Shanni considered this seriously. ‘You don’t help by being rich and handsome,’ she said, thinking it through.

He blinked again. ‘Pardon?’

‘If Wendy could feel sorry for you, it might help.’

That was a bit much. ‘Oh, great,’ he said bitterly. ‘That’s very helpful. You’d like me to lose my fortune, get a limp or a scar or something, maybe forget a bit of personal hygiene! I’m not aiming for lame-duck sympathy here.’

It was enough. She chuckled, put her hands behind her head and surveyed him with care. ‘Well, no. Maybe not. But has she told you about Adam?’

‘Only that he was perfect.’

‘She can’t have told you that, because he wasn’t,’ she told him honestly. ‘Adam was rich and carefree and thoughtless. He and Wendy had only been married for six months when he tried to overtake a truck in blinding rain. There was an oncoming vehicle, but he thought his gorgeous fast car had enough power to get past. He was wrong. He killed himself, he killed a baby in the oncoming car and he put Wendy in hospital for six long months.’

There was nothing to smile about there. Luke stared at Shanni in horrified disbelief. Shanni looked calmly back at him, watching his reaction. What she saw seemed to satisfy her, because she gave a brisk nod and rose.

‘There. I knew she hadn’t told you everything. She doesn’t speak of it. The town knows that her husband died and she was badly hurt in the car crash, but they don’t know Adam was responsible for the little one’s death. She only told me once, and that was in a really bleak moment. It’s a nightmare she can’t shake off-that she feels somehow responsible herself. Because she didn’t stop him.’

‘Why are you telling me?’

‘Because it’s important,’ she told him. ‘And because I know my friend so well, I can tell that you’re important. Or you have the capacity to be important to her. You see, Wendy’s now suddenly different. There’s something about you that’s changed her. She’s…I don’t know…lit up somehow. But I know darn well she’ll never let you close if she thinks you’re like Adam.’

‘I’m not.’

‘No.’

There was just enough doubt in her voice to make his temper rise. He stood up as well and met her gaze head on, his eyes steely and cold. ‘Hell, if you think that… If she thinks that…’

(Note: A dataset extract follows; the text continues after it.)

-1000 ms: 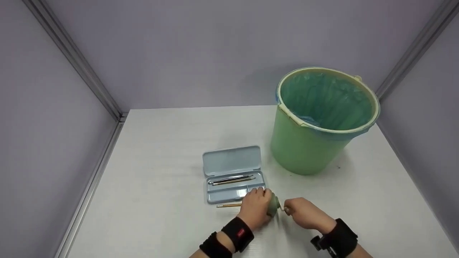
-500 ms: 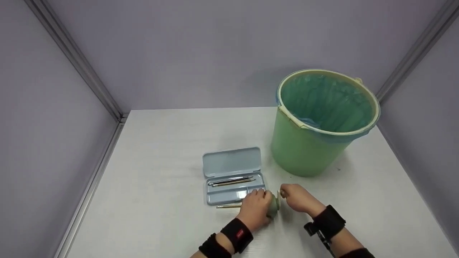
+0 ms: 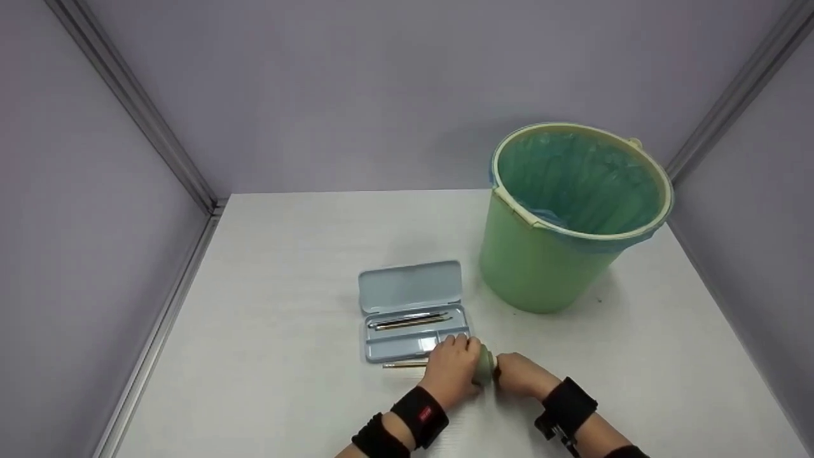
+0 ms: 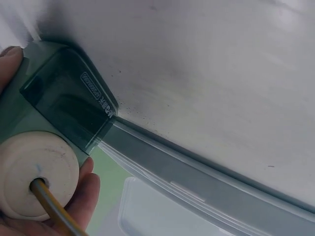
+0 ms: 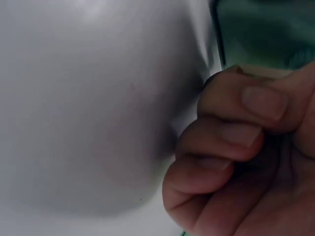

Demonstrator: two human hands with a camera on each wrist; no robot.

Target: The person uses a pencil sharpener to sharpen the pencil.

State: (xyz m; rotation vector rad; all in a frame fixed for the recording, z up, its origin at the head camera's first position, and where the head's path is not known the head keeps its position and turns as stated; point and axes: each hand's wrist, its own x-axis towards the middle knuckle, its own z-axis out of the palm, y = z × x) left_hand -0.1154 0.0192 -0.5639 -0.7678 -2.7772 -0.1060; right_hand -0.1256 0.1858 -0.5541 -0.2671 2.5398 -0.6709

‘If she thinks that then it’s up to you to change her mind.’

‘No.’ He closed his eyes, and when he opened them his face was bleak. ‘I can’t convince her of something as basic as that. She has to know herself. It’s true, I’ve fallen heavily for Wendy. She’s…she’s different. But I’m not going to be able to talk her into trusting me. She has to feel it. Like I feel it for her…’

Shanni looked at him for a long, long moment, and then she sighed. ‘You’re right of course,’ she said sadly. ‘You can’t talk or manipulate someone into trusting you. You just sort of have to do it. Like me and my Nick. But still…’ she brightened ‘…it won’t hurt that you know now what you’re up against.’